What’s the difference between an expert and a thought leader? What’s the big deal about curiosity? What’s the shadow side of curiosity? What does too much curiosity look like? If you’re curious, check out this episode with Dr. Alison Horstmeyer (Website, LinkedIn).
This transcript is AI-generated and may not be completely accurate. Please do not quote myself or any of my guests based on this transcript.
Ben Butina, Ph.D.: [00:00:00] Hello, and welcome to the Department 12 Podcast, where we talk about everything industrial and organizational psychology. I’m Dr. Ben Butina. And my guest today is Dr. Alison Horstmeyer, a leading edge, humanistic researcher, talent development consultant, and thought leader. Her research focuses on curiosity and the associated mental, emotional, and motivational.
In addition to her consulting practice. Dr. Horstmeyer serves as the director of client development and adjunct faculty for the USC Marshall school of business executive education. And she is the inaugural research fellow appointed to USC Annenberg center for third space thinking also a frequent guest lecturer for USC Marshall Lloyd grief center for entrepreneurial studies.
How are you today? Alison?
So as I just explained, you’ve got a lot going on. Let’s start with, how did you get here? What’s your name?
Alison Horstmeyer, Ph.D.: [00:00:51] Yeah. So I, I actually come from the intersection of tech and media. I had a long tenure of building businesses at that intersection, usually emerging technology. So typically at the, at the fringes launching new technology in a global purview.
So I had global purview and responsibility and worked a lot with sales teams and cross-functional teams. And during that, process really fired me up was it was helping other people be successful. And empowering them to succeed. And it was also during that process, I really knew, it’s probably similar today that, you know, high levels of stress, anxiety, and complacency, , and I was always really struck by.
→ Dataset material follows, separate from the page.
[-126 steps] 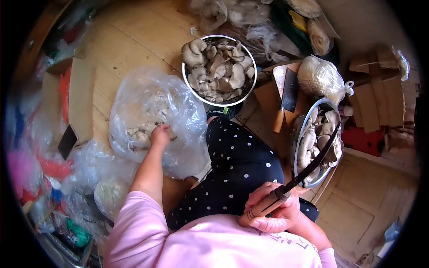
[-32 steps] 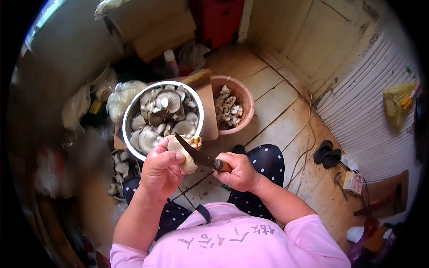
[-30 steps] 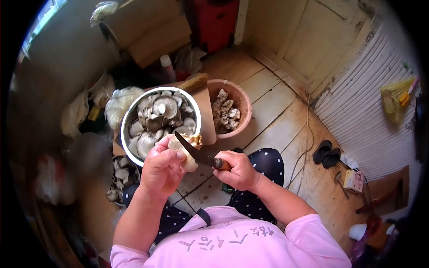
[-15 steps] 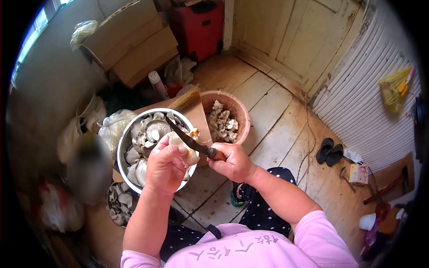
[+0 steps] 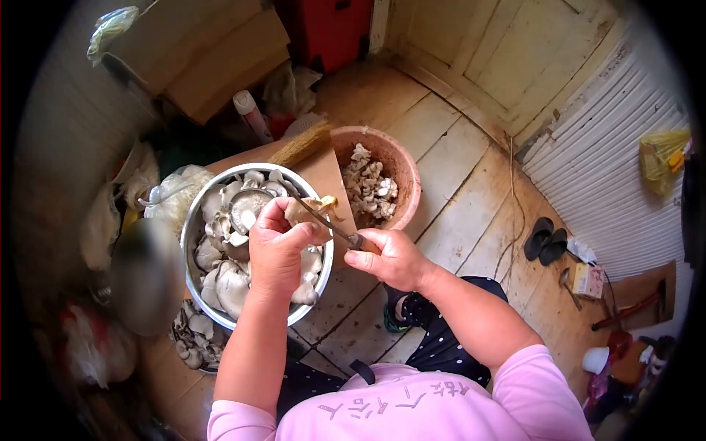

I really the, the different levels of that, the different variations of leadership, I saw that either encouraged that or help to mitigate that. And so I really wanted to understand it. And during the latter part of my career, I went back. To academia and immerse myself in my body, science, behavioral science, social science in, in different disciplines and modalities.
That’s when I became a certified coach and a registered yoga teacher, and really was looking across the spectrum of disciplines and started doing the research on own anxiety. And it was in my mindfulness research that I said, oh wow, can we be curious and anxious all at the same time? Is that in? And that was incredibly naive then because I was, I was wrong.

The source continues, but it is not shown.